**DATASET CONTENT**.
[Start of Attachment]

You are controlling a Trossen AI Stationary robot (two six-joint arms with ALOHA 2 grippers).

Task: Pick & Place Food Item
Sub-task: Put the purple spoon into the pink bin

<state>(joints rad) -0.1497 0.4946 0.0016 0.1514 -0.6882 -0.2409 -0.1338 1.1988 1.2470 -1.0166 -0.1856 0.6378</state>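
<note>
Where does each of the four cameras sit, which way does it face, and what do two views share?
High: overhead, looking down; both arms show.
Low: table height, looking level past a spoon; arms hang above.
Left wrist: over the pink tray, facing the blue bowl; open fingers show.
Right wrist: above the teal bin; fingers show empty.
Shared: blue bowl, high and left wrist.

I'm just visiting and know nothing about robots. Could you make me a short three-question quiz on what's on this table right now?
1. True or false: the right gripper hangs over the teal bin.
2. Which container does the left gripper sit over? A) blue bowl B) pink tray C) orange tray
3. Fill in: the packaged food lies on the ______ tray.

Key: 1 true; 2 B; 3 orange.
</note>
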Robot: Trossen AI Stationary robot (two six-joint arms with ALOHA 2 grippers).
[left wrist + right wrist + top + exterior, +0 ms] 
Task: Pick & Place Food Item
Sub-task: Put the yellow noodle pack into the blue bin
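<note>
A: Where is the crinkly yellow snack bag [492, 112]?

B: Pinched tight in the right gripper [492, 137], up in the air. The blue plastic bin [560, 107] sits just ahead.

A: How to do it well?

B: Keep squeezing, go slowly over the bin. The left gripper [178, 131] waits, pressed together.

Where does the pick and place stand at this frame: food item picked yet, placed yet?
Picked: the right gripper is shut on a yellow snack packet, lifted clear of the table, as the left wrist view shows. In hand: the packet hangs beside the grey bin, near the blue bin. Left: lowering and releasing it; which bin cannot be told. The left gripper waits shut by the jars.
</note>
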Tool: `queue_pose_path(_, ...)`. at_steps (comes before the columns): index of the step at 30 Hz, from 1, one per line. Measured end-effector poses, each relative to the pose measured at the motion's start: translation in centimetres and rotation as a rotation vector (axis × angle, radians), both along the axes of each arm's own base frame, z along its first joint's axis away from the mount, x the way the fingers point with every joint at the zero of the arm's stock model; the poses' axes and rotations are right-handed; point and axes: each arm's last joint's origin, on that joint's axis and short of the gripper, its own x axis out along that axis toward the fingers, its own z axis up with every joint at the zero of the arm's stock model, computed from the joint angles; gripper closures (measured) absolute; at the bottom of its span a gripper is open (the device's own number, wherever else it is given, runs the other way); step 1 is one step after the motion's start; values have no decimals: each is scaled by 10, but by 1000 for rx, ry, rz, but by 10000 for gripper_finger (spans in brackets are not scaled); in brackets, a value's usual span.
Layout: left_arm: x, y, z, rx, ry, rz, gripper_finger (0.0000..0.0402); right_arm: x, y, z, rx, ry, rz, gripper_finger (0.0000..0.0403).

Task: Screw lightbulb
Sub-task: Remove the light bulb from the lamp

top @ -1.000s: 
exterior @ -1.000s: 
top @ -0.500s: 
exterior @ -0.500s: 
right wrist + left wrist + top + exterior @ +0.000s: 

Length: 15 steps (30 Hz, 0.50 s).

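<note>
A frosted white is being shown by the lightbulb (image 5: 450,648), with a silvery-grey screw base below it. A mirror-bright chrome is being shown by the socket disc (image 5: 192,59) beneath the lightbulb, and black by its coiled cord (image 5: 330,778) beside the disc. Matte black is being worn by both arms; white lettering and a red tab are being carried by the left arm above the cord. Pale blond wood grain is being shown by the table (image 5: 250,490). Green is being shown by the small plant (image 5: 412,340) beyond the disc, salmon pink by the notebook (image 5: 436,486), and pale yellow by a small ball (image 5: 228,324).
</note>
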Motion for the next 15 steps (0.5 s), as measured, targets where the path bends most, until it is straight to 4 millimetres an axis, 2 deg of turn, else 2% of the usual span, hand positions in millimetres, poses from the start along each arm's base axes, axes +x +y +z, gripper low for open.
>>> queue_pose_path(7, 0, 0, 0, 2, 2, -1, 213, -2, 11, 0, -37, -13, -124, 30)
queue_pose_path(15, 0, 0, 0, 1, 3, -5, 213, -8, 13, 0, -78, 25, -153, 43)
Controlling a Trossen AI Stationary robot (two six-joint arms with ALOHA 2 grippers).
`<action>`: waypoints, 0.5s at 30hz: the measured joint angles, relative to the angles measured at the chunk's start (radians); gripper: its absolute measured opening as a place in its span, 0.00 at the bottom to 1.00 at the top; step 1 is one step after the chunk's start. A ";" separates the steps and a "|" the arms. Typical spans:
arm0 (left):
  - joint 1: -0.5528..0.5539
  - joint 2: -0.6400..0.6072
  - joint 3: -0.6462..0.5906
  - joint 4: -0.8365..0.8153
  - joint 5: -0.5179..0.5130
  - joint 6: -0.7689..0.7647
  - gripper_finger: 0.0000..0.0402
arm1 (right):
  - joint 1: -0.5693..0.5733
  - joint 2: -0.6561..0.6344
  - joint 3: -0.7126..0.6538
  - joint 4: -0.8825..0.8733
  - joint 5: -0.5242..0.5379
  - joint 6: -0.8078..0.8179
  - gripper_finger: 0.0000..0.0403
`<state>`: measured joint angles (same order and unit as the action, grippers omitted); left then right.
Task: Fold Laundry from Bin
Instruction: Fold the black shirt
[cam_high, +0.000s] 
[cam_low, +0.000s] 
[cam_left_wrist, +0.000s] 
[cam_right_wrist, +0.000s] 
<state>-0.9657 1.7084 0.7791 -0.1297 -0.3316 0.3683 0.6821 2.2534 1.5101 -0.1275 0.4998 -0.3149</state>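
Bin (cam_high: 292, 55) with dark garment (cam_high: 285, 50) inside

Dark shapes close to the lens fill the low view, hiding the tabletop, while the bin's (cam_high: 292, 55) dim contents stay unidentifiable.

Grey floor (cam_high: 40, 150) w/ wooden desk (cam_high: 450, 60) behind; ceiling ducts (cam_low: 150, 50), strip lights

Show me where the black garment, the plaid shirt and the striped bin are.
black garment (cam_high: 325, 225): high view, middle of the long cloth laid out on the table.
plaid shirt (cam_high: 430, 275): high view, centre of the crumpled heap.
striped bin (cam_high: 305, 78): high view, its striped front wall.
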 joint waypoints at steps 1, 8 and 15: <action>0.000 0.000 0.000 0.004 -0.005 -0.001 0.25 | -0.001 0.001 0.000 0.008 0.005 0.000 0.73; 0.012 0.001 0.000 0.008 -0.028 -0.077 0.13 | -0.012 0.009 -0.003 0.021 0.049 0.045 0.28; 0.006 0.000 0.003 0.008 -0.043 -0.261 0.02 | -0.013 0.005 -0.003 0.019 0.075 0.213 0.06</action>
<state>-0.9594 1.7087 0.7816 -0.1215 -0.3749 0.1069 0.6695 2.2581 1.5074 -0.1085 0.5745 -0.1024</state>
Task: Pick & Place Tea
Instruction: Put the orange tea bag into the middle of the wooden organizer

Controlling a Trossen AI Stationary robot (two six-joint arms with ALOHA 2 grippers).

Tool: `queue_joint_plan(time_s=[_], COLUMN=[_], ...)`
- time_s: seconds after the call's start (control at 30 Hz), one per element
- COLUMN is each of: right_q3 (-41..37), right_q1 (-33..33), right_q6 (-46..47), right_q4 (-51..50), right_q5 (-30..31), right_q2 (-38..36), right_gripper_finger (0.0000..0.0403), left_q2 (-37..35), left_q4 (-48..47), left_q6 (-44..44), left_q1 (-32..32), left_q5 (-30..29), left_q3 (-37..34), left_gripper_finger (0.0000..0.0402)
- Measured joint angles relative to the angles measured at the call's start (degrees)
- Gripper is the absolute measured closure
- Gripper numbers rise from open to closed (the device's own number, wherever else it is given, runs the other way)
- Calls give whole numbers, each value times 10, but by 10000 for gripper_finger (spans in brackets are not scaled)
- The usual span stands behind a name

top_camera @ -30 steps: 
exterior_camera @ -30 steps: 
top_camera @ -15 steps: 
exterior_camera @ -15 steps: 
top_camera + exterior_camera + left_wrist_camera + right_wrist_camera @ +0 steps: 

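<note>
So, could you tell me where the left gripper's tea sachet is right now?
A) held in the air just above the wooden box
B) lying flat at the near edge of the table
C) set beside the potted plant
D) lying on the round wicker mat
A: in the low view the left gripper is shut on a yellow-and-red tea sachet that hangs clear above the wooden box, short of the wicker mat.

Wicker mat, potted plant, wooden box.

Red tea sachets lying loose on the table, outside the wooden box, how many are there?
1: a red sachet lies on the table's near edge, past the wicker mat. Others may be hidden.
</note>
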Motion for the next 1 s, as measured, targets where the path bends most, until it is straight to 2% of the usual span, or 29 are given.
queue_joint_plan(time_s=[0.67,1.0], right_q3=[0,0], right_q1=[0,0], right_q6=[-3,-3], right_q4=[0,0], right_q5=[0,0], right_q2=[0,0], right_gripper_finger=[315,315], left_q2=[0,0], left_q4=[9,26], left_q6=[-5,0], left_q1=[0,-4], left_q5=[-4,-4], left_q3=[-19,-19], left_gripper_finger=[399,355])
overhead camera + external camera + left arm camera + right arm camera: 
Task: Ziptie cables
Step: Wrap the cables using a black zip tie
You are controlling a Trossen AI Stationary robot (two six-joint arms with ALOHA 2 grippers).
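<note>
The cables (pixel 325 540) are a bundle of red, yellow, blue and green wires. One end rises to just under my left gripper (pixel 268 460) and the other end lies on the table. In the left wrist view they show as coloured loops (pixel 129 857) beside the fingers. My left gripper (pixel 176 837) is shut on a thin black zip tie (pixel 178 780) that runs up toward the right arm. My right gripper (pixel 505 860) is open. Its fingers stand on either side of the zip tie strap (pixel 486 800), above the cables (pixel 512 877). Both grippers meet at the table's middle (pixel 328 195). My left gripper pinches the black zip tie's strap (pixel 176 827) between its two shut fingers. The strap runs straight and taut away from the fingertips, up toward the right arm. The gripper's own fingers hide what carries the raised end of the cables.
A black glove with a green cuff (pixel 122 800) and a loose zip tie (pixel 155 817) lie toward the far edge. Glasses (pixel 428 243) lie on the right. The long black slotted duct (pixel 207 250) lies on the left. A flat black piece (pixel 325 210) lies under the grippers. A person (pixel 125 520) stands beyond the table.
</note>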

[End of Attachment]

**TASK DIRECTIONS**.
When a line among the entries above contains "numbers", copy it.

**FINISHED TASK**.
- Gripper numbers rise from open to closed (the device's own number, wherever else it is given, runs the other way)
- Calls give whole numbers, each value times 10, but by 10000 for gripper_finger (spans in brackets are not scaled)

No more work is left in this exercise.